In my head, I visualize it as I am tuning knobs for $\theta_1,\theta_2,\theta_3, \cdots$ given a set of points $x_1,x_2,x_3\cdots$ and kind of filling in the area.

In a convex set, any convex combination of points in the set remains within the set.

comb_1

Affine Combination

\[\theta \mathbf{x}+(1-\theta) \mathbf{y}, \quad \theta \in \mathbb{R}\] \[\sum_{i=1}^k \theta_i=1\]

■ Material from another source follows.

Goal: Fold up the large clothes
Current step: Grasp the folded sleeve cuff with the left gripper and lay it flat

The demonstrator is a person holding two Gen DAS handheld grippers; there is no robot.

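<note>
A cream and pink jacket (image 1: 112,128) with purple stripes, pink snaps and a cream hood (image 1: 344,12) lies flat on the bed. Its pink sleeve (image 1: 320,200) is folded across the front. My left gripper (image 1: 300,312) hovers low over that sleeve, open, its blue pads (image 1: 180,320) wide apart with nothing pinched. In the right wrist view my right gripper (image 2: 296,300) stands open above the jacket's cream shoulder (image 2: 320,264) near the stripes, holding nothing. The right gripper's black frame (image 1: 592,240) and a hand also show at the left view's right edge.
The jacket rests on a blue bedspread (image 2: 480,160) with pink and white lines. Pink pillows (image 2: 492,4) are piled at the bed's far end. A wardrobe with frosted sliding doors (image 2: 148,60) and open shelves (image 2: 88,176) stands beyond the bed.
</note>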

One important thing to notice here is the contrast with the convex combination. For the convex combination, we had another restriction for $\theta$.

affine_set

Affine Set

Contains the line through any two distinct points in the set. Think of it this way, you are given a set in $\mathbb{R}^n$, you pick two points from that set and draw a line that goes through those two points. Now all possible points on that line should be contained in that set. If that’s the case, then the set is affine.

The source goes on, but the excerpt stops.